Chelle Summer

moving away

This Is Me

Michelle Rusk

In the more than twenty years that I have been flying back and forth between my now-home of Albuquerque and my hometown in the Chicago suburbs, from the air I have gotten pretty good at locating the house I grew up in as well as the house that I had bought not too far from it, now sold since my last move back to Albuquerque. I can spot the high school I attended, the quarry-now swimming pool I spent my teens years at with my friends. Then as we travel toward the lake and then around the downtown Loop, I can spot my maternal grandparents' house on the north side of the city. This time I also saw the hospital where I was born at– the same hospital where my grandfather was a doctor on staff– and the high school my mom and her sisters attended.

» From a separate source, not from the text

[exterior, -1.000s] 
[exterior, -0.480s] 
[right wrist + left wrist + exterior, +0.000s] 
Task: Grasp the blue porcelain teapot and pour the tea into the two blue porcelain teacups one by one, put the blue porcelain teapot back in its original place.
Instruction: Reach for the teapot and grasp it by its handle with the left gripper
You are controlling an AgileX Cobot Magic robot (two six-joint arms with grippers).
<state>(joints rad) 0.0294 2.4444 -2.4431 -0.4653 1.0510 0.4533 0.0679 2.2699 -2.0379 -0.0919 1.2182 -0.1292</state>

It had been almost a year until I flew through for a short night's stay this past weekend, on my way to Green Bay, Wisconsin, for a talk. I couldn't get there from Albuquerque in one day to arrive before my talk so I split the trip overnight.

I missed my hometown, on the way in, my nose buried in a stack of magazines that had been collecting on my coffee table. We were heading over Lake Michigan when I looked out the window and instantly I thought of my family. I thought of everyone who isn't here anymore: all my grandparents, my parents, and my younger sister.

All the people who make up much of who I am today.

I am proud to be from Chicago, my parents both city dwellers until they married and moved to the suburbs to raise us, all of us born in the city at the same hospital. I'm proud to be a Midwesterner. I live in New Mexico now, that's my home, that's who I am today, but as the plane traveled forward over the Lake, then turning north to come back to land at O'Hare, a series of memories traveled through my mind, various events in my life– many of them routine– that helped me to dream and become the person I am.

They might be silly– thinking about listening to Chicago radio each morning before school– but each one of those events or parts of the daily routine helped me to dream, to think about what I wanted out of life, to experience life.

I ate pizza with my sister and a very good friend that night, in a restaurant chain we had grown up eating at. And when I checked into my hotel there at the airport and poured myself a glass of water I realized something.

Lake Michigan water.

I was taken back to my grandparents' house on the north side and the little jelly jars Grandma left by the sink so one could grab a quick glass of water (Who thought about transmitting germs in those days? Especially within families). The water had a smell to it, and a taste you could only get when it was just out of the tap.

We had well water in Naperville until later when the pipes were finally laid and then (this was after I had moved away), they, too, had Lake Michigan water. To say I couldn't stop drinking it was an understatement. The next morning I made sure to get my fill and enjoy it.

It might seem silly to some but I believe that going back to where you are from, to be reminded of what brought you to where you are today, takes you forward in life. I don't take steps backward in my life but I look backward sometimes at the steps that have been laid. And in them I remember the family and the people who helped me become who I am today. Then I continue my path forward.

The Big Move

Michelle Rusk

After an extremely hot July here in New Mexico, the mornings have cooled into the lower sixties. It's one sign that fall is around the corner. But in August I also see the days getting shorter as darkness keeps with us later in the morning and just a general feel that it's time for school to start as the shadows change.

But I am always reminded of August in Albuquerque because twenty-two years ago this week I moved here as a twenty-two-year-old college graduate heading off to graduate school at the University of New Mexico.

New Mexico was not a place familiar to me much more than my uncle's brother lived here. I didn't intend to stay so much as I saw it a stop on my journey, hoping to continue to head west to Los Angeles, the place where I'd wanted to live since I was thirteen.

Yet twenty- two years later, with a year and a half hiatus where I moved back to Illinois, here I am.

And here I intend to stay. With time spent in Los Angeles, of course.

I know that it was hard for my parents to leave me here, and a Uhaul filled with my belongings as well as many useful items from my grandmother's house because she had died less than a year before (to this day I have more Pyrex glass dishes than Target). My move was only eighteen months after my younger sister's death and it would have been easier for everyone if I had stayed closer to home. But my parents knew I wasn't going to be the kid who stayed close to home. 

While I did try to move back for a time, I realized that I might be a Midwesterner by blood, but I'm much happier here in the Southwest. It seems to fit me better (the vast amounts of sunshine help). A priest I knew back at Ball State said, after I had come back to New Mexico for the second time, "I don't know why you left. You spent almost your entire adult life there."

I came in New Mexico as a twenty-two year old and it has influenced much of who I have become right down to my cooking. 

I won't leave but I also don't forget the journey here.